Exercise details ->
For every line in the records below that holds "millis", make a copy.

◇ ◇ ◇ ◇ ◇

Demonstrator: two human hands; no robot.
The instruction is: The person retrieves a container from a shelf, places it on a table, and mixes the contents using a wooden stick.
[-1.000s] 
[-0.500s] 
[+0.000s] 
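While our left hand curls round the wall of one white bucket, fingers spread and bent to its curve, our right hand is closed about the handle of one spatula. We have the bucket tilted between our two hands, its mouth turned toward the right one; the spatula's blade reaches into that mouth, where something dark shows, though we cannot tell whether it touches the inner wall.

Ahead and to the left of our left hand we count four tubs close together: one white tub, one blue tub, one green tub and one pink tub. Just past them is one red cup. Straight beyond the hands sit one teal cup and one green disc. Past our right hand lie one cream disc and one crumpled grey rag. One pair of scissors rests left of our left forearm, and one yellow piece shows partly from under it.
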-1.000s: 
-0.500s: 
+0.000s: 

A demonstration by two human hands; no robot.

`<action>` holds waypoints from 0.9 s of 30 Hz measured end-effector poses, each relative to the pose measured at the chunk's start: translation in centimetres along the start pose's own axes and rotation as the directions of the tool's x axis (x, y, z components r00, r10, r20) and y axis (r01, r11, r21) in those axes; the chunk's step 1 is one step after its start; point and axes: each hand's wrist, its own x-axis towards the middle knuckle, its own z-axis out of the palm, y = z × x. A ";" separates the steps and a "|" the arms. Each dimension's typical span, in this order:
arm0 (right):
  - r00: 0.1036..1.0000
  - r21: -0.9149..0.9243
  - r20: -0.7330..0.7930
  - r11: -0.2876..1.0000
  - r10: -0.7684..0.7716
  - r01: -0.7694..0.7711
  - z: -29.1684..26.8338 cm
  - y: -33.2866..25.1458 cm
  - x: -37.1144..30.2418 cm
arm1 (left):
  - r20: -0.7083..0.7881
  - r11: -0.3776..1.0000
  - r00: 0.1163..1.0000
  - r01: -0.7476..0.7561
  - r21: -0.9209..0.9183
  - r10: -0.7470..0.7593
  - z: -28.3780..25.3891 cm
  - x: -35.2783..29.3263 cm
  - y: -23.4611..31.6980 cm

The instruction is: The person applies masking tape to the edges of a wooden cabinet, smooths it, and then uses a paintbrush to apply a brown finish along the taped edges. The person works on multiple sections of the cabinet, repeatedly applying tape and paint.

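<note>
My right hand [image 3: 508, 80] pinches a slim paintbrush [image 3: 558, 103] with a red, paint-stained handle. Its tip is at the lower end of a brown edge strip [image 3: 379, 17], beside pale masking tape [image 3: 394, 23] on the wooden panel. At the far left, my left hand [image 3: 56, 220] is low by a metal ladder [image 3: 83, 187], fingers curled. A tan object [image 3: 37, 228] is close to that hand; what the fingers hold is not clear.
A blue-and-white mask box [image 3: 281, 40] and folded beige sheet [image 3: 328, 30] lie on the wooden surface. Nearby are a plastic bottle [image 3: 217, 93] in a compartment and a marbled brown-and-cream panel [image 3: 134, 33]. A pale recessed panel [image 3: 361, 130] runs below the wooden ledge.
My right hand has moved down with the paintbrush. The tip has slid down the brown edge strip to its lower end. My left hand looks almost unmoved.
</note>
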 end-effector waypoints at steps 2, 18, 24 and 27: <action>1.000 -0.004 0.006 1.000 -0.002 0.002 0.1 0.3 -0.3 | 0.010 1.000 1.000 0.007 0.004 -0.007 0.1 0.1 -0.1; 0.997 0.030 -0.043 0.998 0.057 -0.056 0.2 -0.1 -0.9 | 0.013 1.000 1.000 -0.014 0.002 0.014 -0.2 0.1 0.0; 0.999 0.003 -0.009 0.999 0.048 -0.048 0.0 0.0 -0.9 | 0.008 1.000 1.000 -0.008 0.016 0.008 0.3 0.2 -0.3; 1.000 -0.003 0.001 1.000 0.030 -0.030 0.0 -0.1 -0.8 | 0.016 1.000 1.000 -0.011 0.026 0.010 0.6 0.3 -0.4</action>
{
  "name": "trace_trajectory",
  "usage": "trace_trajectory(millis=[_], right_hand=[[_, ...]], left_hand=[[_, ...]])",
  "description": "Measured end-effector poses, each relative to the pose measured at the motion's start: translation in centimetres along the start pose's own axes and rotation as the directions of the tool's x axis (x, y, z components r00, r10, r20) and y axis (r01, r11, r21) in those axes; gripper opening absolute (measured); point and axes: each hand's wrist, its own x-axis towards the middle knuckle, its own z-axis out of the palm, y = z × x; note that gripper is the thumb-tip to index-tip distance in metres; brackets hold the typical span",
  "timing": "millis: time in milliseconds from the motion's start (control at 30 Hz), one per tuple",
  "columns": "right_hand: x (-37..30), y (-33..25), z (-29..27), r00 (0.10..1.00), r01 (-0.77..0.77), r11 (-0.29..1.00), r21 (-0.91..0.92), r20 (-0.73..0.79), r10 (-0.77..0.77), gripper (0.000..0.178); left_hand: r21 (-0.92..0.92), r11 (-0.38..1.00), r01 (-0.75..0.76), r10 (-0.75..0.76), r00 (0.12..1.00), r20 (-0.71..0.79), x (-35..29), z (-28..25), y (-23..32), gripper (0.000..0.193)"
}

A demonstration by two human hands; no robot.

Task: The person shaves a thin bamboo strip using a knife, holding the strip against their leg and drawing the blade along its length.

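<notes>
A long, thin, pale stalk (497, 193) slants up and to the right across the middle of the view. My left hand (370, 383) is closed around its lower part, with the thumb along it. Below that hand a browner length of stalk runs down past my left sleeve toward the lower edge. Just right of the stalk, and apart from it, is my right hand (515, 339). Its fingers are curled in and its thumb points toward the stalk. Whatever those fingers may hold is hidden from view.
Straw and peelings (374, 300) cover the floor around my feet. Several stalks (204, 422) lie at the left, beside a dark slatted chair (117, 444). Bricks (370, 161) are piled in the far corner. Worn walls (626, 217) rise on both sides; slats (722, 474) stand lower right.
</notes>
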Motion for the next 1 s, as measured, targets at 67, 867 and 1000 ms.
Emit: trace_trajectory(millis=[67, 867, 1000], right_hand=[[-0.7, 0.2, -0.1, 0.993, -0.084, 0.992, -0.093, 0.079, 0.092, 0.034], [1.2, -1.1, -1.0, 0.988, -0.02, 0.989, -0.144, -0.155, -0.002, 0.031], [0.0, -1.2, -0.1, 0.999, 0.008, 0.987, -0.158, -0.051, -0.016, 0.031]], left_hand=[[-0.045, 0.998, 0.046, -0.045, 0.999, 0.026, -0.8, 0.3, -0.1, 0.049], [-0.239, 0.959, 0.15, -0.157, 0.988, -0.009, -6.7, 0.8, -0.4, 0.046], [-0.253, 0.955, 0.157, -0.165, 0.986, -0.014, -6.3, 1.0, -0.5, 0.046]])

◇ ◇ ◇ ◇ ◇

Solution to the problem ->
  "usage": "trace_trajectory(millis=[_], right_hand=[[_, ...]], left_hand=[[_, ...]])",
  "timing": "millis: time in milliseconds from the motion's start (control at 30 Hz), one per tuple",
Emit: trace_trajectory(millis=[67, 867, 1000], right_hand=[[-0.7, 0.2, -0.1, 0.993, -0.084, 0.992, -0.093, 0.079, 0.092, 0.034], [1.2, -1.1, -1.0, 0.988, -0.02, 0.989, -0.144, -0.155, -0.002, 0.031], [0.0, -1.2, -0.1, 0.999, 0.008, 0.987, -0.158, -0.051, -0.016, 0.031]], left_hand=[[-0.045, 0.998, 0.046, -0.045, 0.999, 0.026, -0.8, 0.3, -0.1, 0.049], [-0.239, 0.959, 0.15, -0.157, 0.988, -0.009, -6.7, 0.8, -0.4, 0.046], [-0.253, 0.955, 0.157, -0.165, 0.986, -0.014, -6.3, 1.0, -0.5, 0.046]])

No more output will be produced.